SUPPLIED ENTRIES —
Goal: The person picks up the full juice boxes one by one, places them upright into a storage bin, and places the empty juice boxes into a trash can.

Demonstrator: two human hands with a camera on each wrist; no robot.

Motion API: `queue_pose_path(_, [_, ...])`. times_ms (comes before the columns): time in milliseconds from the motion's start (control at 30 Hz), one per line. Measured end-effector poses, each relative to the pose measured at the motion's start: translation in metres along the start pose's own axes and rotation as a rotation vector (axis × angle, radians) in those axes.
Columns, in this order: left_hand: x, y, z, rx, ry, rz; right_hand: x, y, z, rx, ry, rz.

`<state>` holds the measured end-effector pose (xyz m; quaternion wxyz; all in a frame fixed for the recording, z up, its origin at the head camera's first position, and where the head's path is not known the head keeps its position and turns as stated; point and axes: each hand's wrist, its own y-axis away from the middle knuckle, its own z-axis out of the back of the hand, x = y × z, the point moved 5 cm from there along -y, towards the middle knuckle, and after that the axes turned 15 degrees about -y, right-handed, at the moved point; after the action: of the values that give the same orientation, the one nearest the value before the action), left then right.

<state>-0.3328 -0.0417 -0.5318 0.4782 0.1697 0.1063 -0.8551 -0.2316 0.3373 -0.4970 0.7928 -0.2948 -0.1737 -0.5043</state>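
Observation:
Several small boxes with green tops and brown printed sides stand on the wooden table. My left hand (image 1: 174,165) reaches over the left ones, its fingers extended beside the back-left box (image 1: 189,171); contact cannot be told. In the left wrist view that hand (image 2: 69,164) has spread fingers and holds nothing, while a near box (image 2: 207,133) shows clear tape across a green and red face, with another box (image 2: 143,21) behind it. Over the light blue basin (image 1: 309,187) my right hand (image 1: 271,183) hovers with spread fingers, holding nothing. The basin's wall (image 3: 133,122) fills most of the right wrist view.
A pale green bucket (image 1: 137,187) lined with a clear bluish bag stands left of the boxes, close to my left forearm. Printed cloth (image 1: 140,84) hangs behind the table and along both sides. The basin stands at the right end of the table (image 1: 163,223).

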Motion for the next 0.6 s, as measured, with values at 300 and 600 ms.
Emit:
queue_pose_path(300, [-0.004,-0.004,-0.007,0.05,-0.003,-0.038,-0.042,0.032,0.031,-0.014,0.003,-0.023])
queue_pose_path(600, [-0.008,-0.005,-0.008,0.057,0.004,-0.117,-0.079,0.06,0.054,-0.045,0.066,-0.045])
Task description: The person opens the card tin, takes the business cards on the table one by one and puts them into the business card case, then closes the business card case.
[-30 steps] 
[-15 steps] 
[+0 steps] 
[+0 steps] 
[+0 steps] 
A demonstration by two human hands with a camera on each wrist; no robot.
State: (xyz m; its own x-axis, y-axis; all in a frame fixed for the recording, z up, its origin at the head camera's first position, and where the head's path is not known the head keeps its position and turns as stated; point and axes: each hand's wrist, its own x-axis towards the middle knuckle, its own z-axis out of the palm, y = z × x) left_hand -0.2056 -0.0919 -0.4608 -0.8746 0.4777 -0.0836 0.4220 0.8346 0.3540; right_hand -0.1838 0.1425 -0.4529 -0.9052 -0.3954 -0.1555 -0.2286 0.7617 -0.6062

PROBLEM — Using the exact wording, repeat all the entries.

COMPLETED EXERCISE —
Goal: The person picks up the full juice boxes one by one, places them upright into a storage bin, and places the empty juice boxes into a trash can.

Demonstrator: two human hands with a camera on each wrist; no robot.

Motion API: `queue_pose_path(_, [_, ...])`. times_ms (comes before the columns): time in milliseconds from the motion's start (control at 30 Hz), one per line. Measured end-effector poses, each relative to the pose measured at the motion's start: translation in metres along the start pose's own axes and rotation as a rotation vector (axis × angle, radians) in those axes.
Columns, in this order: left_hand: x, y, z, rx, ry, rz; right_hand: x, y, z, rx, ry, rz.

`<state>` holds the measured end-effector pose (xyz m; quaternion wxyz; all in a frame fixed for the recording, z up, its origin at the head camera's first position, and where the head's path is not known the head keeps its position and turns as stated; point and axes: each hand's wrist, its own y-axis away from the middle knuckle, its own z-axis out of the back of the hand, x = y × z, the point moved 5 cm from there along -y, towards the middle knuckle, and after that the axes turned 15 degrees about -y, right-handed, at the moved point; after the action: of the values that give the same orientation, the one nearest the value before the action), left then right.

<state>-0.3328 -0.0417 -0.5318 0.4782 0.1697 0.1063 -0.8551 -0.2316 0.3373 -0.4970 0.7928 -0.2948 -0.1737 -0.5043</state>
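Observation:
Several small boxes with green tops and brown printed sides stand on the wooden table. My left hand (image 1: 174,165) reaches over the left ones, its fingers extended beside the back-left box (image 1: 189,171); contact cannot be told. In the left wrist view that hand (image 2: 69,164) has spread fingers and holds nothing, while a near box (image 2: 207,133) shows clear tape across a green and red face, with another box (image 2: 143,21) behind it. Over the light blue basin (image 1: 309,187) my right hand (image 1: 271,183) hovers with spread fingers, holding nothing. The basin's wall (image 3: 133,122) fills most of the right wrist view.
A pale green bucket (image 1: 137,187) lined with a clear bluish bag stands left of the boxes, close to my left forearm. Printed cloth (image 1: 140,84) hangs behind the table and along both sides. The basin stands at the right end of the table (image 1: 163,223).
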
Motion for the next 0.6 s, as measured, with values at 300 and 600 ms.
Emit:
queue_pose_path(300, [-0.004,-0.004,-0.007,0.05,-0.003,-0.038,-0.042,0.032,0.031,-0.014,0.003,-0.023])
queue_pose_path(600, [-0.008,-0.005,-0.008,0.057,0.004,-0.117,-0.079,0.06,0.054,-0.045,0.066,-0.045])
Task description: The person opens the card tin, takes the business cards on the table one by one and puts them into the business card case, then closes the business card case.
[-30 steps] 
[-15 steps] 
[+0 steps] 
[+0 steps] 
[+0 steps] 
A demonstration by two human hands with a camera on each wrist; no robot.
State: (xyz m; its own x-axis, y-axis; all in a frame fixed for the recording, z up, its origin at the head camera's first position, and where the head's path is not known the head keeps its position and turns as stated; point and axes: each hand's wrist, its own x-axis towards the middle knuckle, its own z-axis out of the palm, y = z × x) left_hand -0.2056 -0.0919 -0.4608 -0.8746 0.4777 -0.0836 0.4220 0.8346 0.3540; right_hand -0.1838 0.1425 -0.4529 -0.9052 -0.3954 -0.1555 -0.2286 0.7617 -0.6062

Exercise complete, with nothing further to add.